## Exercise:
Print the listing below word for word, but drop any pictures it contains.

Dataset extract Block Start

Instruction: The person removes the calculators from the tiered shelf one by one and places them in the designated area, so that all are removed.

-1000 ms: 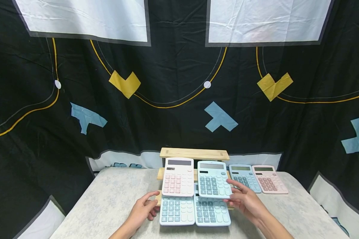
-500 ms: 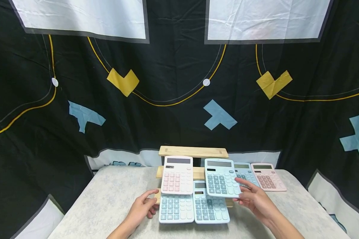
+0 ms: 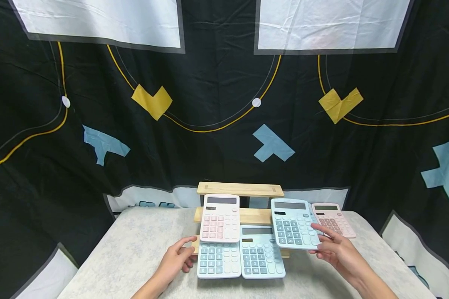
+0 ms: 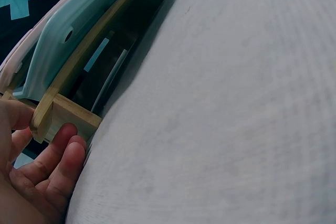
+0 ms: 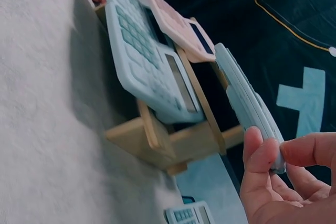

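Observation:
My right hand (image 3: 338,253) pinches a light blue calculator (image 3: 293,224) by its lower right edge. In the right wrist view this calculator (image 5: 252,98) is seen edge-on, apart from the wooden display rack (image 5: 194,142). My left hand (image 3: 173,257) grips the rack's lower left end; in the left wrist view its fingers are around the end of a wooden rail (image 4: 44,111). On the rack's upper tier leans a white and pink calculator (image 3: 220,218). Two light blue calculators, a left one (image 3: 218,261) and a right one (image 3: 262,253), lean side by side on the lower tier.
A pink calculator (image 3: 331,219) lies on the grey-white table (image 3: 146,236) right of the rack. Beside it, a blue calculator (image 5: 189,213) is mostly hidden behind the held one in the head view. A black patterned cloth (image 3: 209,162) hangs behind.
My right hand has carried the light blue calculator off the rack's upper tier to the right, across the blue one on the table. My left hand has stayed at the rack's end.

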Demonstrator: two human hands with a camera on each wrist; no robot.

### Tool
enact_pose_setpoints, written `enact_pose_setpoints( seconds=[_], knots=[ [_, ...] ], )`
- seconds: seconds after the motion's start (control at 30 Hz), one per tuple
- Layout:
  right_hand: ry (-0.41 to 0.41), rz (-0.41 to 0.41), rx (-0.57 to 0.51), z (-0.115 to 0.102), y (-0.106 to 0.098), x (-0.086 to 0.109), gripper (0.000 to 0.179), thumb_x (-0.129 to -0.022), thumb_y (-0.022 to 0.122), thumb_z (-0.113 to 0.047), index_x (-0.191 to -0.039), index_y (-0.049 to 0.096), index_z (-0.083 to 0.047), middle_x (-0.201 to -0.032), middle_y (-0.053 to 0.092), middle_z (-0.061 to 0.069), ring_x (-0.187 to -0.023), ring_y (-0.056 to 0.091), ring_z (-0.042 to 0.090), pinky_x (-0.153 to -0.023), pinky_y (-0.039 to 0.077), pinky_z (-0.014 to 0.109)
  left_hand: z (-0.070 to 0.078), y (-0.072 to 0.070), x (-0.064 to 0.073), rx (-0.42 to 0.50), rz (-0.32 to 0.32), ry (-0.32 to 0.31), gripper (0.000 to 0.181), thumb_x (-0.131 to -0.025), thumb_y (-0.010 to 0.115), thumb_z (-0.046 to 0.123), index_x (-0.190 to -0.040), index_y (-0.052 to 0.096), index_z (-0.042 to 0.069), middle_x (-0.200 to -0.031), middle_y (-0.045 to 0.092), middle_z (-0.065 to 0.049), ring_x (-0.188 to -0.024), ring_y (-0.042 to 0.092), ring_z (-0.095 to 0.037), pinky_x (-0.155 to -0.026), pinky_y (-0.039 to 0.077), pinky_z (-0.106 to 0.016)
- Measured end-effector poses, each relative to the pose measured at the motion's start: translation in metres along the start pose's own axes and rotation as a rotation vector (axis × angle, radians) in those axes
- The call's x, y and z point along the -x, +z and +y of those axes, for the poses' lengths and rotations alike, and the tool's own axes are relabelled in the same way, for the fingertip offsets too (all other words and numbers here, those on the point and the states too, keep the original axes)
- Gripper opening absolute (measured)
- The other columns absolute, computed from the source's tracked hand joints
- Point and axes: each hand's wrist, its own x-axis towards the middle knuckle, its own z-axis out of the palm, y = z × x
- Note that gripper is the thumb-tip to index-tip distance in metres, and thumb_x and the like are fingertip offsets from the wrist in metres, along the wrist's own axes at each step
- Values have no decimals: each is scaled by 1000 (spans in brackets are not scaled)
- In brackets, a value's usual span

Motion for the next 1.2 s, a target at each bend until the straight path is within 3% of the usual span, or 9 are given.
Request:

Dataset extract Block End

## Response:
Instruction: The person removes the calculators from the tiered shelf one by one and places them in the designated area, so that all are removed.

-1000 ms: 
-500 ms: 
+0 ms: 
+0 ms: 
+0 ms: 

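Observation:
My right hand (image 3: 338,253) pinches a light blue calculator (image 3: 293,224) by its lower right edge. In the right wrist view this calculator (image 5: 252,98) is seen edge-on, apart from the wooden display rack (image 5: 194,142). My left hand (image 3: 173,257) grips the rack's lower left end; in the left wrist view its fingers are around the end of a wooden rail (image 4: 44,111). On the rack's upper tier leans a white and pink calculator (image 3: 220,218). Two light blue calculators, a left one (image 3: 218,261) and a right one (image 3: 262,253), lean side by side on the lower tier.
A pink calculator (image 3: 331,219) lies on the grey-white table (image 3: 146,236) right of the rack. Beside it, a blue calculator (image 5: 189,213) is mostly hidden behind the held one in the head view. A black patterned cloth (image 3: 209,162) hangs behind.
My right hand has carried the light blue calculator off the rack's upper tier to the right, across the blue one on the table. My left hand has stayed at the rack's end.
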
Demonstrator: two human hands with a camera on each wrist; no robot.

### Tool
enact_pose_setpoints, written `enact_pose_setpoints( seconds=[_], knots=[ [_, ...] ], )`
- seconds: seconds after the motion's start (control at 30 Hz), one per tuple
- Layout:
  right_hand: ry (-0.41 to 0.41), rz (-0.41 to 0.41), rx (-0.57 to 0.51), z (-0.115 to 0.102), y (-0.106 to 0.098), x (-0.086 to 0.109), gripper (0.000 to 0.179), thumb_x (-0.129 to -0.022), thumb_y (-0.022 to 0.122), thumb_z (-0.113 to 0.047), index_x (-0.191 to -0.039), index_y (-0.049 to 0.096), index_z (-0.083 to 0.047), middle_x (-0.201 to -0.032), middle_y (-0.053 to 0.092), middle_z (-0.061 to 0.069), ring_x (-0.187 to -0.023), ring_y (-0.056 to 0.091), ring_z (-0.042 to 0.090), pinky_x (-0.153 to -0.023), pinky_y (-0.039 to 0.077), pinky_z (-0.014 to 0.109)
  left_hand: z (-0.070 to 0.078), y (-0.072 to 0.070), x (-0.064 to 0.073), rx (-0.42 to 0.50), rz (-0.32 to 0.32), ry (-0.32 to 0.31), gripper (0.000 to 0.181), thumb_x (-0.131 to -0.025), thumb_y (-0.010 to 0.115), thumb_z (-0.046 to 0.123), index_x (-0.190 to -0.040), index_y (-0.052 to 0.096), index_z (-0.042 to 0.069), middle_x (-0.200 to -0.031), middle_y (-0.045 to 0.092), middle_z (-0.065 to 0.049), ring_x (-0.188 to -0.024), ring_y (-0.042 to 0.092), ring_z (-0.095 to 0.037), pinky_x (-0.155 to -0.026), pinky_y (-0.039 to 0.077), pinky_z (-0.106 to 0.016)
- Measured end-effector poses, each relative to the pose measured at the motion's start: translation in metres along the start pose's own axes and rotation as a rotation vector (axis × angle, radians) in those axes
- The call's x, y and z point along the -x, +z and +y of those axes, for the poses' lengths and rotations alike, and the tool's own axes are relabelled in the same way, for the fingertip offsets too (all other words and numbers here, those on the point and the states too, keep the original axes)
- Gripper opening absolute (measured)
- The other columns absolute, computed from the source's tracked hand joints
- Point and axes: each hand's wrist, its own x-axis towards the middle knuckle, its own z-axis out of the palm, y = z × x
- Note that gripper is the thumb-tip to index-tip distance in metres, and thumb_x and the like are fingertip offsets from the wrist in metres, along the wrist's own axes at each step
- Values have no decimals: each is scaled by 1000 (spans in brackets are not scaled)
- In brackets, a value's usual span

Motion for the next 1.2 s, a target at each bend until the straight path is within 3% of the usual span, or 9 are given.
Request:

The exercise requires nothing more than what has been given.